Exercise ▸
Images are not wanted; transcribe the rest of the listing exactly.

Data excerpt ▸
######
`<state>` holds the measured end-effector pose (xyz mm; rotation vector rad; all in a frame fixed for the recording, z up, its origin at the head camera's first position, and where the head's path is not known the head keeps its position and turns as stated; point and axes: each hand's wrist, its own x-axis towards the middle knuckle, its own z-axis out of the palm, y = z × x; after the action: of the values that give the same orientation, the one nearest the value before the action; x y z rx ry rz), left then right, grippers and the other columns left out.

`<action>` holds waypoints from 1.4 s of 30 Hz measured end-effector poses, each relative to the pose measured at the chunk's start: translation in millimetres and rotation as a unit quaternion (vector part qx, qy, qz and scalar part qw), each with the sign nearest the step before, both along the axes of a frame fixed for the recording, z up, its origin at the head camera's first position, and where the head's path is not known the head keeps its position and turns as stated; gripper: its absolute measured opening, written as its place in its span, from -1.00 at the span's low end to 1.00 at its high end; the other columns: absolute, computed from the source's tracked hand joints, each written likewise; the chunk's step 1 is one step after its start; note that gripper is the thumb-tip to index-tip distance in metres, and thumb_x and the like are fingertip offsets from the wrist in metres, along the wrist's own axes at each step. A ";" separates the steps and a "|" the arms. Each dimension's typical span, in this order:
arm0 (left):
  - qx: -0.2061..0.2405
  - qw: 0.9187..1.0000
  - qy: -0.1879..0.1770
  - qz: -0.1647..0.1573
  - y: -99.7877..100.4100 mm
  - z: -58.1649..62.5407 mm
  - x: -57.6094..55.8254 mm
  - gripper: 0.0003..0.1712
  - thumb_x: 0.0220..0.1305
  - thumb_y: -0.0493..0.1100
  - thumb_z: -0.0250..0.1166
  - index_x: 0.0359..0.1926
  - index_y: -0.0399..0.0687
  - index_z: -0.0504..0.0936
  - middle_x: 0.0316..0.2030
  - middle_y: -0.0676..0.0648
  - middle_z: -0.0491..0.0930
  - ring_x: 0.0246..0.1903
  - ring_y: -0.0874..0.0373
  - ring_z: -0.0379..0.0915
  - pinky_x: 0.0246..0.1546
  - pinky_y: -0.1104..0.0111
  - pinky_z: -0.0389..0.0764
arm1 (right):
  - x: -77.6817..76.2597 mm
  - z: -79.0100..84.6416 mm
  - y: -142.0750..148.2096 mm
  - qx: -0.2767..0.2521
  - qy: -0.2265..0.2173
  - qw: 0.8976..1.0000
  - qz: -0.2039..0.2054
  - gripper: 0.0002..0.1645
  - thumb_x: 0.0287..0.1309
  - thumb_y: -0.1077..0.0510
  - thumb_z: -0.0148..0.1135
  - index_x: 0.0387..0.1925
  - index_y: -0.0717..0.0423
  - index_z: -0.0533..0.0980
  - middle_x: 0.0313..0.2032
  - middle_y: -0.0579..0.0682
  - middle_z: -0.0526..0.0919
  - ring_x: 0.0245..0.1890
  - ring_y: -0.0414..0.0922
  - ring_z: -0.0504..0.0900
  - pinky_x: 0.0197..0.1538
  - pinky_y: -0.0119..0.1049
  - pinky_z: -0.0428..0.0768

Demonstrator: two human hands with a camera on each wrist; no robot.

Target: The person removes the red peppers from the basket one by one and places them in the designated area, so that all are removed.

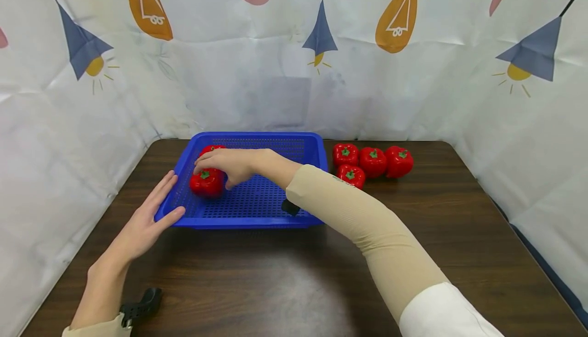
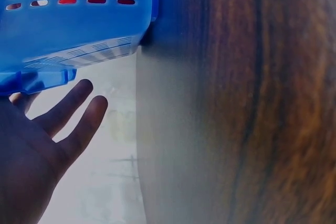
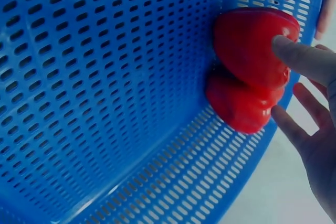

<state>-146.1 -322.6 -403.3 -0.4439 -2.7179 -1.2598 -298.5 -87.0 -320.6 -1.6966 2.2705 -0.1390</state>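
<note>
My right hand reaches into a blue perforated plastic basket. Its fingers are loosely spread over two red bell peppers at the basket's left end. The front pepper shows its green stem; the back pepper is partly covered by the hand. In the right wrist view, the thumb lies over one red pepper, and the fingers are apart; firm contact is unclear. My left hand rests at the basket's left front corner, with the thumb over the rim and straight fingers along the outside.
Several more red bell peppers stand together on the dark wooden table, right of the basket. The right sleeve crosses the basket's front right corner. A patterned white curtain surrounds the table's back and sides.
</note>
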 end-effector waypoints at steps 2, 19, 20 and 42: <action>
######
Answer area ▸
`<state>` holds the measured end-effector pose (xyz mm; rotation vector rad; all in a frame fixed for the recording, z up, its origin at the head camera's first position, and where the head's path is not known the head keeps its position and turns as stated; point and axes: each hand's wrist, its own x-axis towards the middle knuckle, its own z-axis out of the palm, y = z × x; after the action: of the values that give the same orientation, the one nearest the value before the action; x y z rx ry rz), left then right, grippers and the other columns left out.

`<action>` holds waypoints from 1.4 s of 30 Hz measured end-effector poses, each relative to the pose measured at the chunk's start: translation in millimetres and rotation as a unit quaternion (vector part qx, qy, qz and scalar part qw), each with the sign nearest the step before, both along the axes of a frame fixed for the recording, z up, its origin at the head camera's first position, and where the head's path is not known the head keeps its position and turns as stated; gripper: its absolute measured opening, written as its place in its span, from -1.00 at the span's low end to 1.00 at its high end; the other columns: absolute, computed from the source's tracked hand joints, each written likewise; the chunk's step 1 is one step after its start; note that gripper is the thumb-tip to index-tip distance in metres, and thumb_x and the like are fingertip offsets from the wrist in metres, along the wrist's own axes at each step. A ";" separates the steps and a "|" the arms. Each dimension's typical span, in this order:
arm0 (left):
  - qx: -0.2061..0.2405
  - qw: 0.9187..1.0000
  - qy: -0.1879..0.1770
  - qz: -0.1647..0.1573
  - y: -99.7877..100.4100 mm
  - z: -58.1649..62.5407 mm
  - x: -57.6094..55.8254 mm
  - gripper: 0.0003..0.1712
  - thumb_x: 0.0220..0.1305
  - thumb_y: -0.0493..0.1100
  - thumb_z: -0.0250..0.1166
  - index_x: 0.0359..0.1926
  - index_y: -0.0399..0.0687
  - index_z: -0.0504..0.0936
  - middle_x: 0.0316..0.2030
  - middle_y: -0.0676..0.0648
  - middle_z: -0.0491..0.0930
  - ring_x: 0.0246..0.1903
  - ring_y: -0.0874..0.0373
  - ring_z: -0.0379..0.0915
  - pinky_x: 0.0246..0.1546
  - pinky_y: -0.1104..0.0111
  - pinky_z: -0.0389..0.0764
arm1 (right):
  - x: -77.6817..76.2597 mm
  - z: -79.0100..84.6416 mm
  - y: -142.0750..148.2096 mm
  - qx: -0.2767..0.2521
  - qy: -0.2265..0.2173
  - qw: 0.8976..1.0000
  - qz: -0.2039..0.2054
  - gripper: 0.0002..0.1645
  - thumb_x: 0.0287..0.1309
  - thumb_y: -0.1077..0.0510
  - thumb_z: -0.0148..0.1135
  - index_x: 0.0387..0.1925
  - index_y: -0.0717..0.0423
  - index_z: -0.0533..0.0980
  - middle_x: 0.0313..0.2032
  - middle_y: -0.0579..0.0682
  - middle_z: -0.0526..0.0919
  - ring_x: 0.0245..0.1890
  - ring_y: -0.0414..0.0922
  - ring_z: -0.0504..0.0900
  - pinky_x: 0.0197..0.1538
  - pinky_y: -0.0119..0.1049
  - pinky_z: -0.0428..0.0768

Demonstrator: two human hands with a camera on each wrist; no robot.

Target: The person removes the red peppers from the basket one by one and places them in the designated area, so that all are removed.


<state>-146.1 -322.6 -403.3 -0.4439 -2.7179 -1.2598 -298.5 -87.0 -320.6 -1.6966 2.2705 -0.1390</state>
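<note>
My right hand reaches into a blue perforated plastic basket. Its fingers are loosely spread over two red bell peppers at the basket's left end. The front pepper shows its green stem; the back pepper is partly covered by the hand. In the right wrist view, the thumb lies over one red pepper, and the fingers are apart; firm contact is unclear. My left hand rests at the basket's left front corner, with the thumb over the rim and straight fingers along the outside.
Several more red bell peppers stand together on the dark wooden table, right of the basket. The right sleeve crosses the basket's front right corner. A patterned white curtain surrounds the table's back and sides.
</note>
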 end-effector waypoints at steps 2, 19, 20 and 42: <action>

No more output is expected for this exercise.